Write out every line from the listing below where the string "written" is found.
[[ Data to process open ]]
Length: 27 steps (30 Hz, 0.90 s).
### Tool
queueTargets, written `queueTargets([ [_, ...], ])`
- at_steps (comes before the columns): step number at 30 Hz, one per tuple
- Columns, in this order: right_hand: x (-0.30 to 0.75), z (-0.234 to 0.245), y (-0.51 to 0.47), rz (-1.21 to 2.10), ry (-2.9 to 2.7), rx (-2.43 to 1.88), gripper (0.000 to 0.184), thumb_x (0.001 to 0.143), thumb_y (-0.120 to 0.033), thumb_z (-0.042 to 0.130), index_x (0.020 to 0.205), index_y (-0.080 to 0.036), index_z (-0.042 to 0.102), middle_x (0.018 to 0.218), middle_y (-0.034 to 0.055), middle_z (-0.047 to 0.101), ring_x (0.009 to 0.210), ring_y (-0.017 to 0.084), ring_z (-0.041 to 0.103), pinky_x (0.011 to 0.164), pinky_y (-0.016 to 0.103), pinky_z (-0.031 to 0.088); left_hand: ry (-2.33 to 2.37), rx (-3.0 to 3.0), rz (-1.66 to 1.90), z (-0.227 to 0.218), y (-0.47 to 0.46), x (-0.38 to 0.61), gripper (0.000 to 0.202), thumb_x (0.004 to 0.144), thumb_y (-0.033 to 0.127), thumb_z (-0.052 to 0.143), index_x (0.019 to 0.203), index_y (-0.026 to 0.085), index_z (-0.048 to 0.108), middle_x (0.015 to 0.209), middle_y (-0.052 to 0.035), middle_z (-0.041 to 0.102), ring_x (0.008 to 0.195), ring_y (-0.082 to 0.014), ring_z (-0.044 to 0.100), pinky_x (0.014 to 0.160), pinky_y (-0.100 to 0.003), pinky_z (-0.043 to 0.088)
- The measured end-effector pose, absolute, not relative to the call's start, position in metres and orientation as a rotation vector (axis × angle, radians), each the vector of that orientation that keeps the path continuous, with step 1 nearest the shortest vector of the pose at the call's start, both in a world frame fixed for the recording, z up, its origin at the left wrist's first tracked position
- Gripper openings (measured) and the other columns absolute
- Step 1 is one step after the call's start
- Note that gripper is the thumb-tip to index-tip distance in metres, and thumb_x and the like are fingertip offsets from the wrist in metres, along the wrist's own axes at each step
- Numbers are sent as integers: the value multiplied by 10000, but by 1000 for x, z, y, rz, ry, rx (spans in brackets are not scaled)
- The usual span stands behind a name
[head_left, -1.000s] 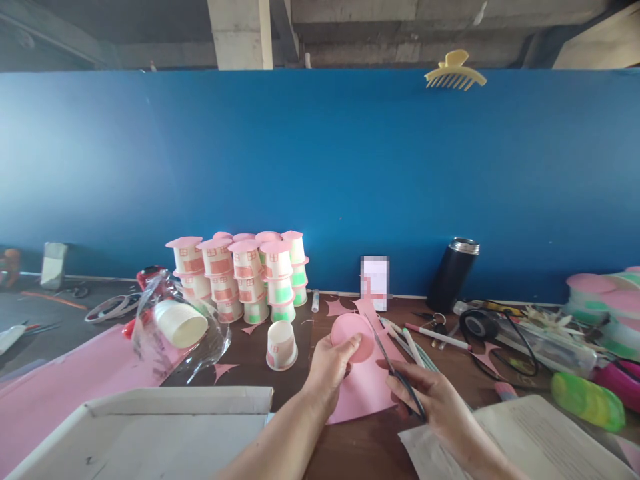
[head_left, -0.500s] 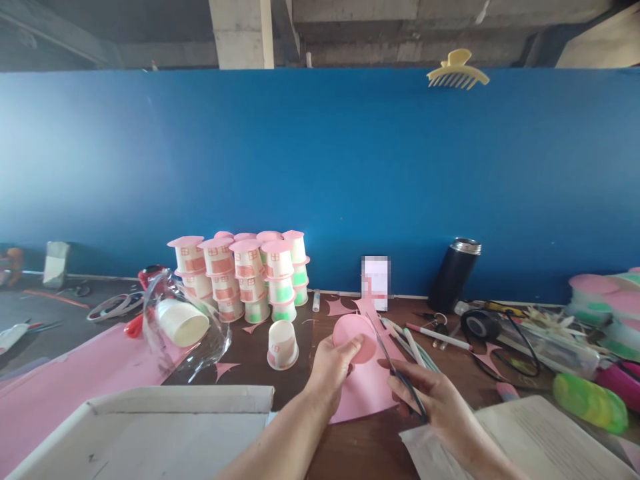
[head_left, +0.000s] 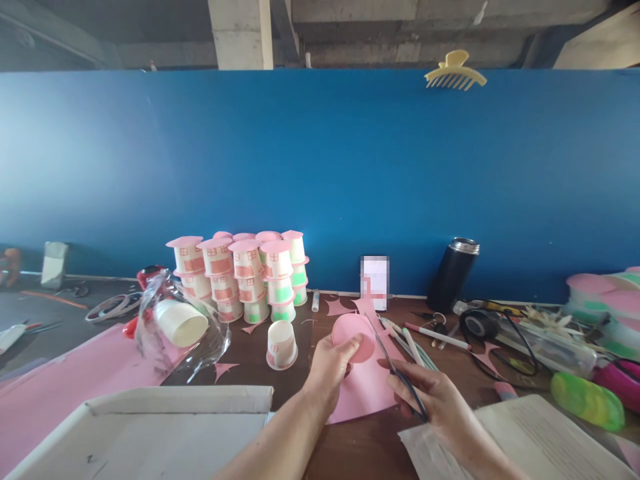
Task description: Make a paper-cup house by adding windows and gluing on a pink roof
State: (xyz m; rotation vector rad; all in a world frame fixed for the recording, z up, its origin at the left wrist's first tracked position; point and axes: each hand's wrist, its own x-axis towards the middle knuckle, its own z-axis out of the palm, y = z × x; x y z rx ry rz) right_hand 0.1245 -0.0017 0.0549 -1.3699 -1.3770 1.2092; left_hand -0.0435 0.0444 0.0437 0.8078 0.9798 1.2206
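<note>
My left hand [head_left: 330, 367] pinches a round pink paper disc [head_left: 345, 331], thumb on top. Closed around the handles of a pair of scissors [head_left: 384, 347] is my right hand [head_left: 425, 393]; the blades point up along the disc's right edge, against a pink offcut [head_left: 367, 308]. Below the disc lies a larger pink paper sheet [head_left: 365, 393]. Left of my hands, a single paper cup [head_left: 281, 345] with a drawn window stands upside down. Behind it rise stacked paper cups [head_left: 249, 257] with pink paper between and on top, some coloured red or green.
At left are a clear plastic bag [head_left: 215, 333] holding a cup, and a white box [head_left: 175, 433]. On the right lie markers [head_left: 437, 335], a black flask [head_left: 454, 273], a cable [head_left: 480, 327], a green-yellow object [head_left: 587, 400] and printed paper [head_left: 545, 433]. A phone-like screen [head_left: 375, 280] leans against the blue partition [head_left: 340, 167].
Both hands, the disc and the scissors keep almost the same pose. The whole view has shifted very slightly.
</note>
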Motion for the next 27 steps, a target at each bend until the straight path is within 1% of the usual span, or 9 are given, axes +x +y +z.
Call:
queueTargets([
  [7,123,57,-2,1212,-1320,-1371,572,639,-554,779,1026,-133,783,480,-15,504,468,134,456,480,287,353,975,807,1215,45,44,-44,359,643,441,793,707,130,626,535,55,432,467,-52,281,484,-221,225],
  [12,125,54,0,1200,-1339,-1370,543,652,-547,778,1015,-144,786,466,-15,510,458,131,465,482,287,362,965,808,1219,44,44,-45,375,633,449,800,698,132,609,525,62,423,457,-46,272,478,-220,216],
  [20,124,54,0,1218,-1291,-1366,544,602,-547,805,959,-136,797,475,-21,499,445,123,443,470,288,345,941,814,1223,41,48,-46,430,607,486,808,633,150,542,490,68,403,426,-37,252,449,-222,162],
  [27,126,53,0,1209,-1346,-1360,565,654,-577,766,1003,-132,779,529,-24,504,462,117,451,497,288,311,944,808,1221,41,49,-46,456,586,500,813,618,162,510,488,64,411,413,-33,264,433,-214,148],
])
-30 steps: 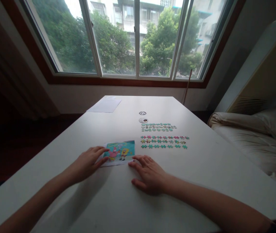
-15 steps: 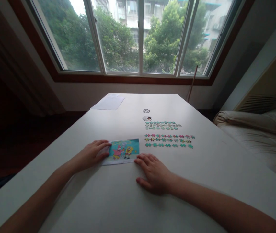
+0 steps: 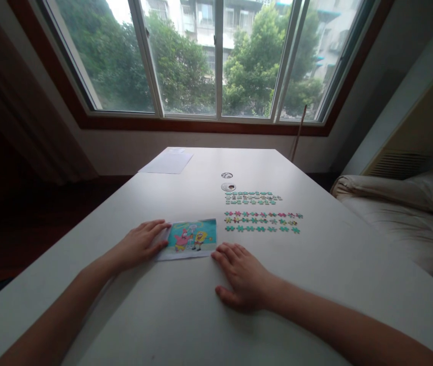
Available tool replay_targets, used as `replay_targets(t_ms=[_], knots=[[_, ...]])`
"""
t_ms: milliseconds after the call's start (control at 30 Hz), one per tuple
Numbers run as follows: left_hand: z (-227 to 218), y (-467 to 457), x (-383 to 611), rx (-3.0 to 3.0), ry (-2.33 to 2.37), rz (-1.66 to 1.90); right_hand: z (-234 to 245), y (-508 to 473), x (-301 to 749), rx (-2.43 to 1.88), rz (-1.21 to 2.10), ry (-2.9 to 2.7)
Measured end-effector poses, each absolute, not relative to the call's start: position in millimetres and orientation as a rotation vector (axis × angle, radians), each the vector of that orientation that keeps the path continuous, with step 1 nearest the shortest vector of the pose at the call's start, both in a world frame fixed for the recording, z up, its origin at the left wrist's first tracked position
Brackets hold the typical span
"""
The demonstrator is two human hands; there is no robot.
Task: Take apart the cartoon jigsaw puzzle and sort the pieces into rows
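Note:
A colourful cartoon picture card (image 3: 191, 238) lies flat on the white table (image 3: 315, 274). My left hand (image 3: 140, 245) rests flat with its fingertips on the card's left edge, fingers stretched out. My right hand (image 3: 244, 274) lies palm down on the table just right of the card's lower corner, fingers spread, holding nothing. Rows of small loose puzzle pieces (image 3: 263, 221) lie beyond my right hand, with another group of greenish puzzle pieces (image 3: 252, 198) further back.
Two small round discs (image 3: 228, 186) sit behind the pieces. A sheet of white paper (image 3: 167, 162) lies at the far left of the table. A cushioned seat (image 3: 403, 208) stands to the right, windows ahead.
Both hands stay in place on and beside the card. Only the camera view has shifted slightly.

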State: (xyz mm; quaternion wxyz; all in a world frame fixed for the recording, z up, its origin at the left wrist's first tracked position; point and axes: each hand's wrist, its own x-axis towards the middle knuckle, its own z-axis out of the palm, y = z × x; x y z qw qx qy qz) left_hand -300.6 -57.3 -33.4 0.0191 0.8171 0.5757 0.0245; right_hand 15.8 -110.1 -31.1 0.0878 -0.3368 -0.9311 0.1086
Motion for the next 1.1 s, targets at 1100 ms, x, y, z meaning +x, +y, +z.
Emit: replay_targets(t_ms=[1100], knots=[[-30, -59, -301, 2.513, 1.719, 0.137, -19, -109, 26, -0.959, 0.262, -2.859]])
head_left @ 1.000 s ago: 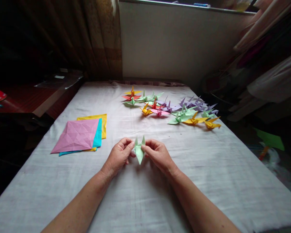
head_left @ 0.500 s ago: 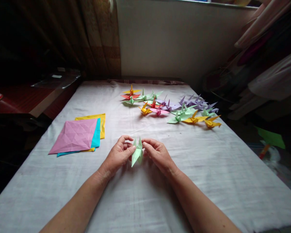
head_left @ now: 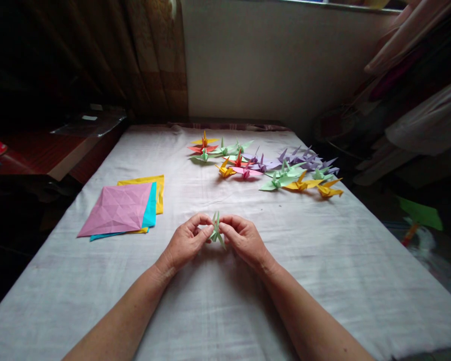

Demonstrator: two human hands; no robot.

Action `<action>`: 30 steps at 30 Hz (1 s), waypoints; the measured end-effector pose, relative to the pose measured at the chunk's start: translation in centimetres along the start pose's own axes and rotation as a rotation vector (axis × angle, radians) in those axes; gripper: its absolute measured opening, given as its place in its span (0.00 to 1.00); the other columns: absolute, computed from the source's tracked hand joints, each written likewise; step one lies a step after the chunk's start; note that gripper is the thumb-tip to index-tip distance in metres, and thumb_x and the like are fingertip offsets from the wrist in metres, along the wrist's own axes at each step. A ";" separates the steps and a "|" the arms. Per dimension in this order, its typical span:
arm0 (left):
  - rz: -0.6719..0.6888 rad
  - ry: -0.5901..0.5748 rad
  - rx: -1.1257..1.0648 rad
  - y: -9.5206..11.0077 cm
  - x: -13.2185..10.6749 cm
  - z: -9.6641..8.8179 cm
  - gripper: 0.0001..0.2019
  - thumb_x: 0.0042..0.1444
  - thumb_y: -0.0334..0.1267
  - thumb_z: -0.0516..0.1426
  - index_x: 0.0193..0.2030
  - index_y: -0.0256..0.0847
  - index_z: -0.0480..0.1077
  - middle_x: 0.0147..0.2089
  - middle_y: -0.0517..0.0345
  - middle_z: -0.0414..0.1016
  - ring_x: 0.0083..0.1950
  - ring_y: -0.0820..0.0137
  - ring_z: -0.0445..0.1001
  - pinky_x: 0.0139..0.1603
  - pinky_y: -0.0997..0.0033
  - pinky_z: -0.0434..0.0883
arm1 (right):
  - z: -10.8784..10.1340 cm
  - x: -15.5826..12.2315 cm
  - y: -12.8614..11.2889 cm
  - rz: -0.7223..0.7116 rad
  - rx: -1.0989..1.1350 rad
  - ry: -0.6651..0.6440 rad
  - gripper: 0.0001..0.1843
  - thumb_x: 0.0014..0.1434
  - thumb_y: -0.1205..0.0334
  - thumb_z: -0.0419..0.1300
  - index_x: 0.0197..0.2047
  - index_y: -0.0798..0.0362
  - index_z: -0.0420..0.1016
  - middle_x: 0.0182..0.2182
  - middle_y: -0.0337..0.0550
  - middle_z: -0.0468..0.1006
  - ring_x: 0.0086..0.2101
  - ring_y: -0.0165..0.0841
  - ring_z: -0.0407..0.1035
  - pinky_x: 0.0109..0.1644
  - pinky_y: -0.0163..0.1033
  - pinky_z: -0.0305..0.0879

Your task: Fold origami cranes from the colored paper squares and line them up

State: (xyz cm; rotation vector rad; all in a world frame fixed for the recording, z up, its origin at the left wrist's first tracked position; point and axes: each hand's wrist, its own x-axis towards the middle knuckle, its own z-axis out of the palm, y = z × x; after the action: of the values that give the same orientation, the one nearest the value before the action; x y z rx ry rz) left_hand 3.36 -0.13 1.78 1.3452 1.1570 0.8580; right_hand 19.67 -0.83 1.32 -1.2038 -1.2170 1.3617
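Observation:
Between my two hands is a pale green folded paper crane (head_left: 216, 231), its thin points standing up and its lower flaps spread. My left hand (head_left: 190, 238) pinches its left side between thumb and fingers. On the other side, my right hand (head_left: 242, 239) grips it the same way, thumb against forefinger. The fingers cover part of the folds. Beyond the hands lies a group of finished paper cranes, among them a yellow crane (head_left: 225, 170), a pink crane (head_left: 247, 172) and several purple cranes (head_left: 296, 158).
Creased paper sheets lie at the left: a pink sheet (head_left: 116, 208) on top, a blue sheet (head_left: 149, 213) and a yellow sheet (head_left: 160, 195) below. A white cloth (head_left: 218, 316) covers the table. A dark red wooden surface (head_left: 30, 150) adjoins at the left; clothes (head_left: 428, 120) hang at the right.
The green crane has been turned, so its broad front flap no longer faces me and it looks narrower. My hands have drawn closer around it, the left fingers curling in.

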 end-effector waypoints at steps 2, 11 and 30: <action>-0.031 -0.026 0.030 0.4 -0.2 0.0 0.19 0.52 0.54 0.61 0.40 0.40 0.69 0.26 0.65 0.68 0.21 0.78 0.62 0.22 0.78 0.60 | 0.0 0.0 -0.1 -0.002 -0.005 -0.002 0.17 0.51 0.47 0.64 0.33 0.53 0.78 0.24 0.38 0.74 0.21 0.26 0.61 0.25 0.32 0.58; -0.024 -0.041 0.100 0.8 -0.3 0.1 0.19 0.52 0.55 0.61 0.38 0.40 0.68 0.20 0.70 0.61 0.18 0.79 0.58 0.19 0.80 0.56 | 0.1 0.0 -0.5 0.010 0.030 -0.018 0.17 0.49 0.47 0.65 0.29 0.53 0.74 0.20 0.33 0.68 0.20 0.24 0.57 0.24 0.31 0.55; -0.072 -0.030 0.090 0.8 -0.4 0.1 0.16 0.49 0.51 0.62 0.35 0.41 0.70 0.23 0.66 0.68 0.20 0.76 0.62 0.21 0.79 0.59 | -0.5 0.1 0.1 -0.083 -0.086 0.037 0.07 0.47 0.61 0.59 0.32 0.52 0.71 0.23 0.32 0.69 0.21 0.24 0.59 0.24 0.30 0.54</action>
State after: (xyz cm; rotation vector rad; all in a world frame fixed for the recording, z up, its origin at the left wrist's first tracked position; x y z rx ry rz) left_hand 3.50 -0.47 2.58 1.3760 1.2255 0.7387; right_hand 20.17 -0.72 1.18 -1.2191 -1.2970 1.2316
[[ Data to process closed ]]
Output for this task:
queueTargets, written `queueTargets([ [_, ...], ])`
Action `<action>`: 30 steps at 30 Hz (1 s), waypoints; the measured end-effector pose, relative to the pose measured at the chunk's start: translation in centimetres along the start pose's own axes and rotation as a rotation vector (axis × angle, radians) in those axes; gripper: its absolute measured opening, given as its place in its span (0.00 to 1.00); the other columns: absolute, computed from the source's tracked hand joints, each written likewise; step one lies a step after the chunk's start; note that gripper is the thumb-tip to index-tip distance in metres, and thumb_x and the like are fingertip offsets from the wrist in metres, along the wrist's own axes at each step. A ";" separates the steps and a "|" the arms. Per dimension in this order, its typical span:

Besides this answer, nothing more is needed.